Every line in the records below with the string "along" is to be copied out.

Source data
# # # #
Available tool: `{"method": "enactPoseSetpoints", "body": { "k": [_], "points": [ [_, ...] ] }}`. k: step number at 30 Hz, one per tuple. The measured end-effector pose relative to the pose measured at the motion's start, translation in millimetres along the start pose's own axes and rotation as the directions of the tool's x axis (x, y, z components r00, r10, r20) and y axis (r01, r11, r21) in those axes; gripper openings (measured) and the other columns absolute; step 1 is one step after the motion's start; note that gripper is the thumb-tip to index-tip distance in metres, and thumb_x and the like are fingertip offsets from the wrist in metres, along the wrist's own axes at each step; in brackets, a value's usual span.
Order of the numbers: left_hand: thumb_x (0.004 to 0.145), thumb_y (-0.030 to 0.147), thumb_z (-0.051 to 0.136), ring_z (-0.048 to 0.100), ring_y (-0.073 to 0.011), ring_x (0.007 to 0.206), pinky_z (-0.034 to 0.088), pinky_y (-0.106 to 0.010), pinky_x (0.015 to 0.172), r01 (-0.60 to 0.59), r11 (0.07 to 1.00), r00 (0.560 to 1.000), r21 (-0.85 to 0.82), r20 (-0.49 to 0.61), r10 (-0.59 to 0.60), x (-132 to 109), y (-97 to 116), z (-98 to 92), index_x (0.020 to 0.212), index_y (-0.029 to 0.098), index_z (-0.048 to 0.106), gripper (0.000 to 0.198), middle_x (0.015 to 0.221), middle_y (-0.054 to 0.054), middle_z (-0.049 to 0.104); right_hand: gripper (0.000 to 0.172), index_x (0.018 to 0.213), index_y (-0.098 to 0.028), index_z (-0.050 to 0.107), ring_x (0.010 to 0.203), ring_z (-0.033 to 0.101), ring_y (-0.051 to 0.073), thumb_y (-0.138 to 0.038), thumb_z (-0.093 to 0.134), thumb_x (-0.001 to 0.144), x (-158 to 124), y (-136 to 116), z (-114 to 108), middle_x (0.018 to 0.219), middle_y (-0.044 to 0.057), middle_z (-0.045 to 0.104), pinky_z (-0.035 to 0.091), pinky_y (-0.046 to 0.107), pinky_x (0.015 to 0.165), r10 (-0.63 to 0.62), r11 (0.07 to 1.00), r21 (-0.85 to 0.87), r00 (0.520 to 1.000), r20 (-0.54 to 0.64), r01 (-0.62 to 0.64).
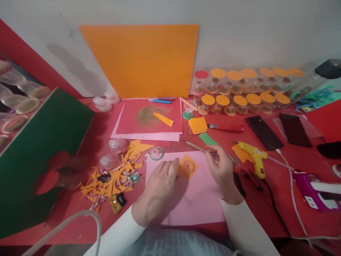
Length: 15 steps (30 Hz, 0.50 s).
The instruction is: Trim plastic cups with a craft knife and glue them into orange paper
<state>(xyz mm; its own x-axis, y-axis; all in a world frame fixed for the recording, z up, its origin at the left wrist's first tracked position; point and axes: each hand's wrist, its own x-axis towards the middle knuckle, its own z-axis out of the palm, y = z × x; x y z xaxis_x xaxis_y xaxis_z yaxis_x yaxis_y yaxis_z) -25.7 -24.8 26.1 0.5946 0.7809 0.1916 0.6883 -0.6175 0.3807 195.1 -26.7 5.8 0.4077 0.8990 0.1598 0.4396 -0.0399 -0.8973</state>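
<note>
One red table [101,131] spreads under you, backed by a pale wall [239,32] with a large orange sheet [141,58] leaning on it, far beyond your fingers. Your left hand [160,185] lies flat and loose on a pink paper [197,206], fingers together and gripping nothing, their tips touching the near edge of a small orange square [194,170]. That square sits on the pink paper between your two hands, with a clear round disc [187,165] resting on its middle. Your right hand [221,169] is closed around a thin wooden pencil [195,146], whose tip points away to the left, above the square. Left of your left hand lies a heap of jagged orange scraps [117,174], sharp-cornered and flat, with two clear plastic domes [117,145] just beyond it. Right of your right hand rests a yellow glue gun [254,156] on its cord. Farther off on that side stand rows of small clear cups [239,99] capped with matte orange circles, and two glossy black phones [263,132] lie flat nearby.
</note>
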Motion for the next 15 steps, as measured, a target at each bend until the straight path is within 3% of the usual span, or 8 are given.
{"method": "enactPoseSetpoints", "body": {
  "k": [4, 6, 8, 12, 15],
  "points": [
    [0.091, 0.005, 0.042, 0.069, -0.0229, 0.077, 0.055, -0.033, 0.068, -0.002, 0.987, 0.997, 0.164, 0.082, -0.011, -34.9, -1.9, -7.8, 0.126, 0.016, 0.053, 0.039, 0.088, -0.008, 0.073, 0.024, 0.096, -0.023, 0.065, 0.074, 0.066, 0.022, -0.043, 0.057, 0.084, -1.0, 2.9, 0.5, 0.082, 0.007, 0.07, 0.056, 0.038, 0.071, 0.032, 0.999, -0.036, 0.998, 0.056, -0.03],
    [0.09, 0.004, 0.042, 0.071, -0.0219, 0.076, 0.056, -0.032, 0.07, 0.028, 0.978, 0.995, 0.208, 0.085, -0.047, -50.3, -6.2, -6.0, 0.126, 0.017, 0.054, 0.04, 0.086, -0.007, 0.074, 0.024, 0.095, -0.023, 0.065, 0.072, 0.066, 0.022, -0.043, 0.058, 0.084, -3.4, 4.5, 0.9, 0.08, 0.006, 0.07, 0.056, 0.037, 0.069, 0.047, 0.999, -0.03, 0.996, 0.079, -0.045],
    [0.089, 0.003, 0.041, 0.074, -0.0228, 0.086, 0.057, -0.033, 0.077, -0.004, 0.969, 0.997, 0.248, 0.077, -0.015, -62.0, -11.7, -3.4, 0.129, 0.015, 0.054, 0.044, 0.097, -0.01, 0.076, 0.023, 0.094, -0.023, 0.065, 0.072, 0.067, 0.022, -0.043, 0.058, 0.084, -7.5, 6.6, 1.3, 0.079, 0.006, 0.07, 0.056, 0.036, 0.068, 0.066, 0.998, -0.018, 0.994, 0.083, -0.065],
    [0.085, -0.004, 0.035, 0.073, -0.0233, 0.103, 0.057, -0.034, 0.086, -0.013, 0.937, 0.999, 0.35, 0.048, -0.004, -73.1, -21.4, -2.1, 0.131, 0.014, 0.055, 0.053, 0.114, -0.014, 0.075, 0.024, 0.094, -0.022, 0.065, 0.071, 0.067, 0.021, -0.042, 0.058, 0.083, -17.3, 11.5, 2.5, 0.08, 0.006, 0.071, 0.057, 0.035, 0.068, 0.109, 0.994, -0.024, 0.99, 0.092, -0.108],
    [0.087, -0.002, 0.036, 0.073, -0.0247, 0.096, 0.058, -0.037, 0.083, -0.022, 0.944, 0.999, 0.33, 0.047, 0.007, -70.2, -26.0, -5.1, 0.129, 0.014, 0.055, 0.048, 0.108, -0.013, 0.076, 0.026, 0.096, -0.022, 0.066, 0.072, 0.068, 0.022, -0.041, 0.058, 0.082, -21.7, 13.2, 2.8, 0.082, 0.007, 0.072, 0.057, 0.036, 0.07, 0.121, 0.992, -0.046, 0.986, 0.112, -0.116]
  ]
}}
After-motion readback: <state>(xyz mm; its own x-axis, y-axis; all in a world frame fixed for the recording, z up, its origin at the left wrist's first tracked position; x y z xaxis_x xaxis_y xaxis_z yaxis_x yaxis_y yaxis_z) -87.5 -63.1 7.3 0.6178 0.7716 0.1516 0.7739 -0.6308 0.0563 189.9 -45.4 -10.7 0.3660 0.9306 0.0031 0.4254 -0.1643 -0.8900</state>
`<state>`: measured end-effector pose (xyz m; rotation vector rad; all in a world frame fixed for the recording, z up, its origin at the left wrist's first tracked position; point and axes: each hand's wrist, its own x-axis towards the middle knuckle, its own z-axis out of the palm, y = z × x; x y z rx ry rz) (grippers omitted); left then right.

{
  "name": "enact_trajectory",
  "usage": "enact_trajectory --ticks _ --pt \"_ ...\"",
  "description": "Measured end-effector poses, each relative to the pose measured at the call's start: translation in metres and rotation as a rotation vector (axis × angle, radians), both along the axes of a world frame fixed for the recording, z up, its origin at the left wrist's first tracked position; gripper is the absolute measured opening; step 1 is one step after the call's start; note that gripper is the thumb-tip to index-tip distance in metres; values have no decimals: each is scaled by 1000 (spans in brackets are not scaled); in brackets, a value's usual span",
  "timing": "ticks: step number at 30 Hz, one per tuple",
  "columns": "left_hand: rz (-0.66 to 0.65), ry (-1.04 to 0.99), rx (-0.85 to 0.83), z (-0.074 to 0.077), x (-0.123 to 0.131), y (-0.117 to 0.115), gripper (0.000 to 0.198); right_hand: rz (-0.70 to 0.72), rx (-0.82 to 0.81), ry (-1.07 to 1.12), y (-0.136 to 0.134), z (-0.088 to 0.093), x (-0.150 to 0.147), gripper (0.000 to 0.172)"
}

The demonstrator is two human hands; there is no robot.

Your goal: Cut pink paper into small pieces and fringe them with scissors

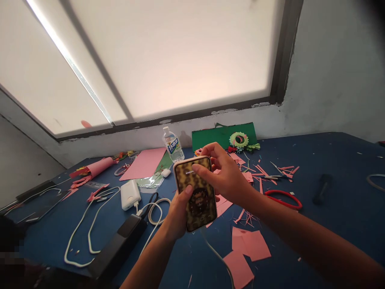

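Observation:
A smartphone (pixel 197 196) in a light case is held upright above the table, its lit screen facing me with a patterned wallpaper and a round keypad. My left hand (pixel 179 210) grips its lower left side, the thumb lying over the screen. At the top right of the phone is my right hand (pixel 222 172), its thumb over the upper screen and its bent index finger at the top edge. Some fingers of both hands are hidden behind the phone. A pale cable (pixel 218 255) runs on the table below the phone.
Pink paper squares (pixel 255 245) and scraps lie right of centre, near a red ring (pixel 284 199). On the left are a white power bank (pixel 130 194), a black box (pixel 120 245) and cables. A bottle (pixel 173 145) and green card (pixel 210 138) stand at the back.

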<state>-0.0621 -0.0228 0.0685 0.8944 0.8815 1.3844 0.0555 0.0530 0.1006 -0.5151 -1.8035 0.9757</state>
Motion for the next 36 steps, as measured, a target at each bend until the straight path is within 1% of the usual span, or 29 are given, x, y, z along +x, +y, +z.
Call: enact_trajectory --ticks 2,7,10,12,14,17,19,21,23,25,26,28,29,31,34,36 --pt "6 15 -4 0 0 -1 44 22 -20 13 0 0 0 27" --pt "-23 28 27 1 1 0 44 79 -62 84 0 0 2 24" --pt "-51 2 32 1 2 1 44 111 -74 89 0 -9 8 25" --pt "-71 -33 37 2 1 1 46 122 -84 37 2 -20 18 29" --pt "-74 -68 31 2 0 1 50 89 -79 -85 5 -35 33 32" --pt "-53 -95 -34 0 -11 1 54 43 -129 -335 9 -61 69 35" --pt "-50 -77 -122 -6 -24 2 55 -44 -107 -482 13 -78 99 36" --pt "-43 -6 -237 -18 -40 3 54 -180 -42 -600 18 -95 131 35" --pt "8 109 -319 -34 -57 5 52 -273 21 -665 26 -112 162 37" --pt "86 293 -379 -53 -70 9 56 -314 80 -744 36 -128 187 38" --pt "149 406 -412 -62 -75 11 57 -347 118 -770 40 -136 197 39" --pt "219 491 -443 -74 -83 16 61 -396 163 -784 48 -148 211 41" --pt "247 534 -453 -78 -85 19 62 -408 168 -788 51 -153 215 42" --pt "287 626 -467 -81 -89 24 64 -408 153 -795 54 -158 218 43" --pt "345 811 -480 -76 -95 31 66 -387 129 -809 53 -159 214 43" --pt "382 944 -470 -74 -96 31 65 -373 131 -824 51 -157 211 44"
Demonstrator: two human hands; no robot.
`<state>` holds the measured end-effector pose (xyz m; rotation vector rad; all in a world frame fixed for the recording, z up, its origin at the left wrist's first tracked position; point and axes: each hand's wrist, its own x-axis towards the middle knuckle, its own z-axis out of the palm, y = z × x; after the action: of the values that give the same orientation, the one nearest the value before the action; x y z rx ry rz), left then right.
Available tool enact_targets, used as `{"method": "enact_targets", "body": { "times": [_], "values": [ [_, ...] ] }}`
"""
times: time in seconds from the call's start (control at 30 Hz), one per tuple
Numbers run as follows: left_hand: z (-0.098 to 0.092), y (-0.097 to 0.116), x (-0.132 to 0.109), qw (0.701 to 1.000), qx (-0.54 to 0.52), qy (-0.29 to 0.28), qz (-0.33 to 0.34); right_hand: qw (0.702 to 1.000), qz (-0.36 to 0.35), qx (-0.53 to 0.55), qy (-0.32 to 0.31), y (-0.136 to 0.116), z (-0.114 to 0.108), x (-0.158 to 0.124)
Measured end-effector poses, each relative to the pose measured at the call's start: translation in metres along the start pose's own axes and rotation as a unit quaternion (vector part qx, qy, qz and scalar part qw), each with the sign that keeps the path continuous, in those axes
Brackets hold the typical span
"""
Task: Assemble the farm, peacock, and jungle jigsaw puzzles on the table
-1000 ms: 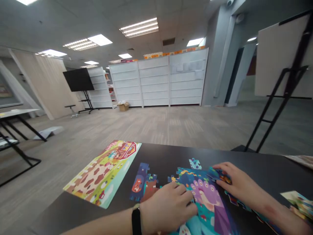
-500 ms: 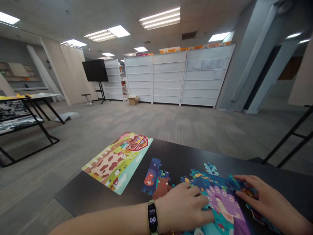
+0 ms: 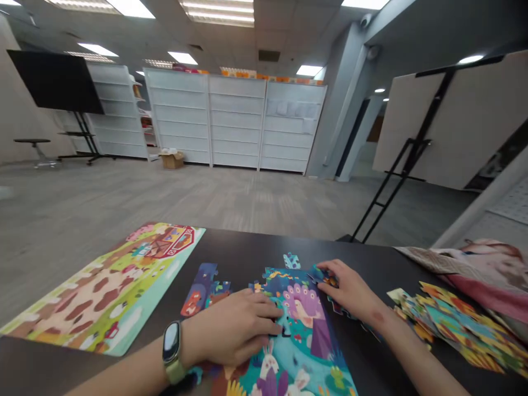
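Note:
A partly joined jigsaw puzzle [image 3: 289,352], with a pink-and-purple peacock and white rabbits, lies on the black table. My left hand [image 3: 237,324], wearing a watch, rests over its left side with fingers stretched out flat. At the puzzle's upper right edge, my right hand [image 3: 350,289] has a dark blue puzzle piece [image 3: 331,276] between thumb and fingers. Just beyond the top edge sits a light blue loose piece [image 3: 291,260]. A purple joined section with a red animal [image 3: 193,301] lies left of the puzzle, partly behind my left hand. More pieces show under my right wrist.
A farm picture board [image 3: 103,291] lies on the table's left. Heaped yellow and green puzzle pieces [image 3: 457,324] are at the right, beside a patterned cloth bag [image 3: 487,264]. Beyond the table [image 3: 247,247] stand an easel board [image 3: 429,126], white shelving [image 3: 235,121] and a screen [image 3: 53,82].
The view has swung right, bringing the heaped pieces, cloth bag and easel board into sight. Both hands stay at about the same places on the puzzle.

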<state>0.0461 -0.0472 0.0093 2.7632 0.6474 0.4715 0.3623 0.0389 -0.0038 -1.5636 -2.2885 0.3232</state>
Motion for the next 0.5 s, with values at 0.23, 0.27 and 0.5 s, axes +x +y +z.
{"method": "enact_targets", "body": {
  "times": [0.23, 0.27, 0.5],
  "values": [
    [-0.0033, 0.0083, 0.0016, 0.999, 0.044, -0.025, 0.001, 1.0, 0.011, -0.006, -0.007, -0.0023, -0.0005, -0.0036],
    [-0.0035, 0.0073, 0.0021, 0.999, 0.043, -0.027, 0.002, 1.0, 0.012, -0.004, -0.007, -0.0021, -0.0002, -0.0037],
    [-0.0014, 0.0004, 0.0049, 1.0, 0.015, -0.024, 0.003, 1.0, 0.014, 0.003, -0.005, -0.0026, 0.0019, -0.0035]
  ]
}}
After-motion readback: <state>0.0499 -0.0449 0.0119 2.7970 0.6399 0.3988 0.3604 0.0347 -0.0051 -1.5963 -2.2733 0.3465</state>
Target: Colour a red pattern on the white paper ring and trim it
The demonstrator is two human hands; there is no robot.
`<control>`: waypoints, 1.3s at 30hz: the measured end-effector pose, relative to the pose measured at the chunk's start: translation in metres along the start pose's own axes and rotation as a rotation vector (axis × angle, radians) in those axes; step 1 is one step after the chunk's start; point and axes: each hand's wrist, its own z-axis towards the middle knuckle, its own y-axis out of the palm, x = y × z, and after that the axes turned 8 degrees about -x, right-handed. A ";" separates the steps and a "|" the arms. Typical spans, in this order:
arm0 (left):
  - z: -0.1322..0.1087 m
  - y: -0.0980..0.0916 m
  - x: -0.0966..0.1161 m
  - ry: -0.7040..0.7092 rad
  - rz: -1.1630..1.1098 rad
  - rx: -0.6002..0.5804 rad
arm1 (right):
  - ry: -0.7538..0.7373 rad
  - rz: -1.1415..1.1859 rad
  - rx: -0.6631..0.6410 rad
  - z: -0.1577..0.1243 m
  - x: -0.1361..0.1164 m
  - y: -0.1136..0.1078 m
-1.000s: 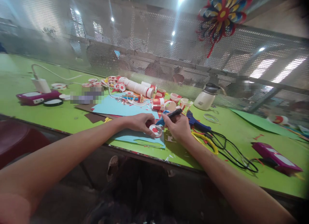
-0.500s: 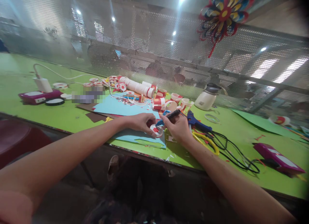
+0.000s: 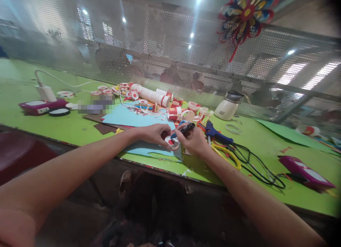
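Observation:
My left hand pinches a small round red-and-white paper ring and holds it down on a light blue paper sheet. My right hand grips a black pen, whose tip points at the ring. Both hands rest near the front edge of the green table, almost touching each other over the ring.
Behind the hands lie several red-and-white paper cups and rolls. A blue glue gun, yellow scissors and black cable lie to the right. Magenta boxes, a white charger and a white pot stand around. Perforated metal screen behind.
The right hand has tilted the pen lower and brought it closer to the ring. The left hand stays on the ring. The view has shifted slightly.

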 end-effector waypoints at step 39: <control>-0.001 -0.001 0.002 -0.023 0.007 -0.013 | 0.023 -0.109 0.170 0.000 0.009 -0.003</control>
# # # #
Problem solution -
Available tool: `{"method": "enactPoseSetpoints", "body": { "k": [_], "points": [ [_, ...] ] }}`. k: step number at 30 Hz, one per tuple. The measured end-effector pose relative to the pose measured at the motion's start, translation in millimetres along the start pose's own axes and rotation as the directions of the tool's x axis (x, y, z components r00, r10, r20) and y axis (r01, r11, r21) in those axes; gripper openings (measured) and the other columns absolute; step 1 is one step after the motion's start; note that gripper is the thumb-tip to index-tip distance in metres, and thumb_x and the like are fingertip offsets from the wrist in metres, along the wrist's own axes at each step; in brackets, a value's usual span.
  "description": "Measured end-effector poses, each relative to the pose measured at the call's start: translation in metres and rotation as a rotation vector (axis × angle, radians), both along the axes of a world frame fixed for the recording, z up, its origin at the left wrist's first tracked position; gripper is the absolute measured opening; step 1 is one step after the call's start; note that gripper is the thumb-tip to index-tip distance in metres; values have no decimals: each is scaled by 1000 (spans in brackets are not scaled); in brackets, a value's usual span",
Motion for the next 36 steps, as measured, a target at each bend until the straight path is within 1% of the usual span, or 29 are given, x, y, z along +x, +y, +z.
Measured end-effector poses, each relative to the pose measured at the call's start: translation in metres along the start pose's own axes and rotation as a unit quaternion (vector part qx, qy, qz and scalar part qw), each with the sign that keeps the path continuous, in those axes
`<control>`: waypoints, 1.3s at 30hz: the measured end-effector pose, relative to the pose measured at the chunk's start: translation in metres along the start pose's own axes and rotation as a rotation vector (axis × angle, radians) in those axes; step 1 is one step after the chunk's start; point and axes: each hand's wrist, its own z-axis towards the middle knuckle, its own y-axis out of the palm, x = y × z, and after that the axes turned 8 degrees about -x, right-handed. A ";" separates the steps and a "|" the arms. Typical spans, in this order:

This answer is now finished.